HORSES
CATEGORY: ENGLAND
PHOTO: UFFINGTON WHITE HORSE
There was no lodging along The Ridgeway. Every evening I had to walk down from its height to my reserved Bed and Breakfast. This was fortunate; otherwise I would have missed one of the outstanding sights in all of England. On the morning trek back up to the trail from the little hamlet of Woolstone, I looked across the ravine I was ascending and what should I see but the 374 foot long Uffington White Horse leaping across the hillside! I was incredulous! I had seen pictures of it once long ago, but I’d had no idea where it was, nor did I know anything about it.
England has several famous oversized white horses cut through the turf into the white chalk below and then filled with white chalk gravel (this is the same chalk that forms the White Cliffs of Dover), but non of them can compare to the Bronze Age megalith near Uffington. It is the oldest of all of them, but it looks the most modern. It is only a few abstract lines, but it completely captures the graceful movement of a running horse: that is, except for its head. This horse’s head looked like it was attached to its neck with a hinge at its bottom corner. It had lines that might have been called ears, but its mouth was a duck’s beak.

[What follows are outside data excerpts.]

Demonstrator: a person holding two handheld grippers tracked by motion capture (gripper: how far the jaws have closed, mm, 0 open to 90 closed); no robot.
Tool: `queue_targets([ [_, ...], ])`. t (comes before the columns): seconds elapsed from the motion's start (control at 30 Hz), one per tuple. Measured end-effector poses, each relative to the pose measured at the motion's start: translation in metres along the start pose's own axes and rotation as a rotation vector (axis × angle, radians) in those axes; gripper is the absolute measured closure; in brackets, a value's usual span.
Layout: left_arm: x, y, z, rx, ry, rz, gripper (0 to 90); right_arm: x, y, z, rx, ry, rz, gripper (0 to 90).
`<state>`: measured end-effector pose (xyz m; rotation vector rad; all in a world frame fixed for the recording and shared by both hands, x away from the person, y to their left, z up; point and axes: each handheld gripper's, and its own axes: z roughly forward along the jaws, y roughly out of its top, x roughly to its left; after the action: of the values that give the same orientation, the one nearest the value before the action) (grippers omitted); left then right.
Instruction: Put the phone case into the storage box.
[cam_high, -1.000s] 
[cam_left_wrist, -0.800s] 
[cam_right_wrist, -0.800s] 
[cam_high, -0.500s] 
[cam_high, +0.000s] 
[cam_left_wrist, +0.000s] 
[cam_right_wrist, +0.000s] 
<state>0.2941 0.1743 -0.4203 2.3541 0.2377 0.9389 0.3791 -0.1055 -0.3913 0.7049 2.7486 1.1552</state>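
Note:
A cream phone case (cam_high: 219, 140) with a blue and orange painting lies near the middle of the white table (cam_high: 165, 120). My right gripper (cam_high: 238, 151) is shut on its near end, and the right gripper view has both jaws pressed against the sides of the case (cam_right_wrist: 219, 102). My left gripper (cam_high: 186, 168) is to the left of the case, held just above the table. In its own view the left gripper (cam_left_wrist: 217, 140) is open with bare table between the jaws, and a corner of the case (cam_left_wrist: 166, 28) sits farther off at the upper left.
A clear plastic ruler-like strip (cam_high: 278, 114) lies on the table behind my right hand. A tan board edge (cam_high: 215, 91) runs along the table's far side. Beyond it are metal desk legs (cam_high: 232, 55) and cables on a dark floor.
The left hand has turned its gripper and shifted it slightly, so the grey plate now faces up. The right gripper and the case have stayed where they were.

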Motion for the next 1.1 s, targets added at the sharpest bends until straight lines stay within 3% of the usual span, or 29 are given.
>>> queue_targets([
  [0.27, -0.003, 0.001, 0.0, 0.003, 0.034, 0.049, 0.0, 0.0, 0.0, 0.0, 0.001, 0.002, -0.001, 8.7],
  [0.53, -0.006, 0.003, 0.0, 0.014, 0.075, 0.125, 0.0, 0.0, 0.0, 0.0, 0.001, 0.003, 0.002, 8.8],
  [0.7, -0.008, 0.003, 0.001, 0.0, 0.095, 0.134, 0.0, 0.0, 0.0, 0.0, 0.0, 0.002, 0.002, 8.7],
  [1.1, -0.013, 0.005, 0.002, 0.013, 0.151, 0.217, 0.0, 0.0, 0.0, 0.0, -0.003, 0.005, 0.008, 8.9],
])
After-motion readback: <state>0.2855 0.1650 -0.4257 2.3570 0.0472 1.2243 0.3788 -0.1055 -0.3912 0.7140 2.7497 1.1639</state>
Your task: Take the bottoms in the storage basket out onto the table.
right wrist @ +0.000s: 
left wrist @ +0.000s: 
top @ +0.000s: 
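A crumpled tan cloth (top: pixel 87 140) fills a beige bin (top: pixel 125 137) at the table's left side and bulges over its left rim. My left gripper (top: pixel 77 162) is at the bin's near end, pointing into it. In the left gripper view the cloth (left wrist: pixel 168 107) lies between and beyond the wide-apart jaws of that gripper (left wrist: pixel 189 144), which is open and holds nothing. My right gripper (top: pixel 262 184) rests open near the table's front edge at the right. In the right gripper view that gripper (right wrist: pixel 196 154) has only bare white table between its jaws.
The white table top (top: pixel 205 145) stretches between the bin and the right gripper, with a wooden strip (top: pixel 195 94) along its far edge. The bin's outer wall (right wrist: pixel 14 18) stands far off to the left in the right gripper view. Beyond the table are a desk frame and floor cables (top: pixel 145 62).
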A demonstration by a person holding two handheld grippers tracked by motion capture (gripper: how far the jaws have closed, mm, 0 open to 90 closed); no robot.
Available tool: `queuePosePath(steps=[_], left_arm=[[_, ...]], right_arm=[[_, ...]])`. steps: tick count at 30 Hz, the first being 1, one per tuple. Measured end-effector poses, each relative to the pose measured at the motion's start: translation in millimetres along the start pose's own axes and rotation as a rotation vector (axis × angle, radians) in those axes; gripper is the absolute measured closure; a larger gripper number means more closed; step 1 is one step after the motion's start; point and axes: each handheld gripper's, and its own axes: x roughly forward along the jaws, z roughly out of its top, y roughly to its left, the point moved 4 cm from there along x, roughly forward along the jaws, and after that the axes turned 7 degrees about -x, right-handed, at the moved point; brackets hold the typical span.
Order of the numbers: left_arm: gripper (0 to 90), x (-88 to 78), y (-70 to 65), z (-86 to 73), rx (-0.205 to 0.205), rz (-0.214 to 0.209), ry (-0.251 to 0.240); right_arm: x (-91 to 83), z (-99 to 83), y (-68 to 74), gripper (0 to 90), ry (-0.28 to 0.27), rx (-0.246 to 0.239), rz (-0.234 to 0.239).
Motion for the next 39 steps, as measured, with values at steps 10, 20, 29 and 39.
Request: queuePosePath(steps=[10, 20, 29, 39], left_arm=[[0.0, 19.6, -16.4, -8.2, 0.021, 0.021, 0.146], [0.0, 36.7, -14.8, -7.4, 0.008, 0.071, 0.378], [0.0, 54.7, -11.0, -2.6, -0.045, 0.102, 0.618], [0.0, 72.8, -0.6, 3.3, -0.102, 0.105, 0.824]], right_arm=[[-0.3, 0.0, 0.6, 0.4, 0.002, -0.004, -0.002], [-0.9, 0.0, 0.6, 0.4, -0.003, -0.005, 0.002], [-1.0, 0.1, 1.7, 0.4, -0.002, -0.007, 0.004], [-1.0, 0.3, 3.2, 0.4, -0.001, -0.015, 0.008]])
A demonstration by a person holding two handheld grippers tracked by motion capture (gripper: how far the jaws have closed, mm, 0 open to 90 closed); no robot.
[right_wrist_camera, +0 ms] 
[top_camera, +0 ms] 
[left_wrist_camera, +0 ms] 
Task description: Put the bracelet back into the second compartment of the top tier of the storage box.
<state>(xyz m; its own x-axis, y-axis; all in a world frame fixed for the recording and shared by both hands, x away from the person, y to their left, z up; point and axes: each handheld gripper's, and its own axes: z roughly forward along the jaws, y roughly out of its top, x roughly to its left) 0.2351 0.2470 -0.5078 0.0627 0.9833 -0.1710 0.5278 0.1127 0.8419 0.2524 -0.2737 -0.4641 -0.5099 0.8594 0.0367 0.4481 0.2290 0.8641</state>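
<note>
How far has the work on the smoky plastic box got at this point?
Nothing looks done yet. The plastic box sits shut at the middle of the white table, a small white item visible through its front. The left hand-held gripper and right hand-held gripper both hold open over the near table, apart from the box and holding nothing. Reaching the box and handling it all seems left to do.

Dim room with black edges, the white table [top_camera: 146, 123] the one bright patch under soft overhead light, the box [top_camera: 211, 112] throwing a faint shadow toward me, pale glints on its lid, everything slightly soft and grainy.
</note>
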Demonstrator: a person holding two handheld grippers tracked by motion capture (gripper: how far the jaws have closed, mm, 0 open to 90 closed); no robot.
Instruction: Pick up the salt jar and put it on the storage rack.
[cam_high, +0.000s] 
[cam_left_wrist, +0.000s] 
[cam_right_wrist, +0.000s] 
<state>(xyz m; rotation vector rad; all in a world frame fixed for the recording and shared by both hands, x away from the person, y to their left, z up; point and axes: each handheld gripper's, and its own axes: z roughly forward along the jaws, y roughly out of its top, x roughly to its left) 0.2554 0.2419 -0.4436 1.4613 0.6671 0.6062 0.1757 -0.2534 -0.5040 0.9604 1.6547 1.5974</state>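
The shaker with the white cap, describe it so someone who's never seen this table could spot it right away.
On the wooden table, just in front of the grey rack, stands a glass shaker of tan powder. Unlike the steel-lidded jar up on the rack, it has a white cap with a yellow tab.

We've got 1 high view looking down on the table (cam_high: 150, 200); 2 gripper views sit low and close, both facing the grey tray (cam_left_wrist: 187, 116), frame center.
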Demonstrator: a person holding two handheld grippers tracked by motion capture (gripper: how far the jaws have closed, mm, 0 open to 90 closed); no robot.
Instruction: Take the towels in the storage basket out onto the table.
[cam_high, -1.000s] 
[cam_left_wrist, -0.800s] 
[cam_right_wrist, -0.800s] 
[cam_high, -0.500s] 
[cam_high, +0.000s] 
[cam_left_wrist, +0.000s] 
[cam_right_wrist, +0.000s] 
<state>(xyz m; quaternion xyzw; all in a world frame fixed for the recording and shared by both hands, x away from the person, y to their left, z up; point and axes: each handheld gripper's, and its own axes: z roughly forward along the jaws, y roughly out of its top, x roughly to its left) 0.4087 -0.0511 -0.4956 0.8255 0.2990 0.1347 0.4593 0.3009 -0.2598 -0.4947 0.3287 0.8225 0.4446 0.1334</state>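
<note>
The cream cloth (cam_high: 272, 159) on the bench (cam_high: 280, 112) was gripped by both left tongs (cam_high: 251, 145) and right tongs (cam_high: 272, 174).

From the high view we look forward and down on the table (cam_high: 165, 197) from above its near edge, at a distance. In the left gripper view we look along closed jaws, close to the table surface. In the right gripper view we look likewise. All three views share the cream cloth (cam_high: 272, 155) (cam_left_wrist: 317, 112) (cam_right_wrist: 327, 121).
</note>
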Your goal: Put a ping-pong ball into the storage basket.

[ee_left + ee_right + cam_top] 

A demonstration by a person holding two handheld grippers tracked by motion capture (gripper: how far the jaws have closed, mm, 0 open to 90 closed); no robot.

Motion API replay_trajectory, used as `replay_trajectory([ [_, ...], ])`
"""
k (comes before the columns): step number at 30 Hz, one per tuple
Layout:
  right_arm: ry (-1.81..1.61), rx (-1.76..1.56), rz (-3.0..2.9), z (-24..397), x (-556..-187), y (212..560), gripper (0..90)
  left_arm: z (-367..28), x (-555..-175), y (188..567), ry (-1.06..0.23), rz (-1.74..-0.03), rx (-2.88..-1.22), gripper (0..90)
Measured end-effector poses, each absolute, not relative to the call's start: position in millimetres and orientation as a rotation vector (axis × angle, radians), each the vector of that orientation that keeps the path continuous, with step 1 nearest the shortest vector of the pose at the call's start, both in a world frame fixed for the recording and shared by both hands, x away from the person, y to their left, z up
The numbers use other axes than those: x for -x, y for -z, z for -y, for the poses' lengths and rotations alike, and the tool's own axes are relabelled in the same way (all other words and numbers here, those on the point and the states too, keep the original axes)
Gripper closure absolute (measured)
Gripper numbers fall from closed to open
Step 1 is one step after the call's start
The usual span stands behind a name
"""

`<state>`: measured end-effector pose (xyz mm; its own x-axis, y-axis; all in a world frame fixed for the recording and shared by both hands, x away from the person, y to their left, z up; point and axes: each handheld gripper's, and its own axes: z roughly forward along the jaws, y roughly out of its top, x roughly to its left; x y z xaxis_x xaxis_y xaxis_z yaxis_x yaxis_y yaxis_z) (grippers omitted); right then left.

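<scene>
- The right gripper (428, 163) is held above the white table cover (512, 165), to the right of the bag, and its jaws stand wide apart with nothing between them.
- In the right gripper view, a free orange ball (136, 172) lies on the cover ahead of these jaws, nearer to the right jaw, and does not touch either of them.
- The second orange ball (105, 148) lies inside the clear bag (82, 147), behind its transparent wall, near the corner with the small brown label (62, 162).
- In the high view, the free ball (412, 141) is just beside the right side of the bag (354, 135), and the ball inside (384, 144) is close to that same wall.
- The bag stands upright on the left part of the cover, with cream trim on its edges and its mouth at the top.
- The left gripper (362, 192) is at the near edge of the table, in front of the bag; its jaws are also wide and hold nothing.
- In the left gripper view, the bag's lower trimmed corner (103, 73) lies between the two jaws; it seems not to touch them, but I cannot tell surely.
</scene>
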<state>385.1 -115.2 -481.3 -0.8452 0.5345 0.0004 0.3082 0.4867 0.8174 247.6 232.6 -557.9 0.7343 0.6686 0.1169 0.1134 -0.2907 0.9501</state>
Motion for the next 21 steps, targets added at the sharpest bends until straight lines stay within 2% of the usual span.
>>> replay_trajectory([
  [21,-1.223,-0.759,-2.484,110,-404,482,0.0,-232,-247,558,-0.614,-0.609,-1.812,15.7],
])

Another thing I didn’t know about The Ridgeway was that it traversed a part of England where there were many race tracks and horse training stables. Every morning the “lads” would bring the horses up to The Ridgeway to exercise them. It was always a treat to step aside and let some of the country’s most magnificent horses pass on their morning gallop, especially after seeing the Uffington horse cut into the hillside! It was like some kind of omen! One would almost think it was a time warp: that the fastest and most beautiful of today’s race horses had been captured and preserved forever in chalk five thousand years ago.